15 Zo moet u hem maken: driehonderd el moet de lengte van de ark zijn, vijftig el zijn breedte en dertig el zijn hoogte.
16 U moet een lichtopening in de ark maken, en de ark afwerken tot op een el van boven; en de deur van de ark moet u aan de zijkant plaatsen. U moet er een onderste, een tweede en een derde verdieping in maken.
17 En Ik, zie, Ik ga een watervloed over de aarde brengen om alle vlees waarin een levensgeest is, van onder de hemel te gronde te richten; alles wat op de aarde is, zal de geest geven.
18 Maar met u zal Ik Mijn verbond maken; en u moet in de ark gaan, u, uw zonen, uw vrouw en de vrouwen van uw zonen met u.
19 En u moet van al wat leeft, van alle vlees, twee van elk in de ark laten komen om ze met u in leven te houden: een mannetje en een vrouwtje moeten het zijn.
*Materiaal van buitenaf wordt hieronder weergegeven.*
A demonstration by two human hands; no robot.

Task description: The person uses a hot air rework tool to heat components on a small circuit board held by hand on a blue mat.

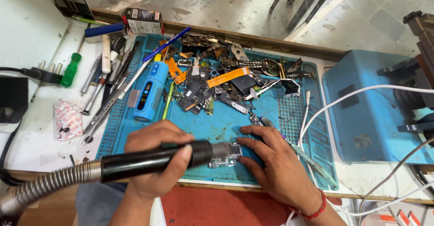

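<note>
Lying under the right hand's (275, 162) fingertips, circuit board (224, 155) meets left hand's (156, 160) hot-air nozzle (221, 150).

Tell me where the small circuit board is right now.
The circuit board lies on the blue mat's near edge, between the hot-air nozzle and the right hand.

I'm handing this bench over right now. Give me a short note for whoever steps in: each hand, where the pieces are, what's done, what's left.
Left hand: grip shut on the black hot-air wand, nozzle over the circuit board.
Right hand: fingers flat on the blue mat, steadying the board's right edge.
Board lies at the mat's near edge. Loose parts pile at the mat's far side; blue driver and hand tools to the left.
Done: board placed and held, wand on it.
Left: cannot tell how far the heating has got; nothing lifted off the board yet.
</note>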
20 Van de vogels naar hun soort, van het vee naar zijn soort, en van de kruipende dieren van de aardbodem naar hun soort, zullen er twee naar u toe komen, om ze in leven te houden.
21 En u, neem voor uzelf van al het voedsel dat gegeten wordt, en verzamel dat bij u, zodat het voor u en voor hen tot voedsel zal zijn.
22 En Noach deed het; overeenkomstig alles wat God hem geboden had, zo deed hij.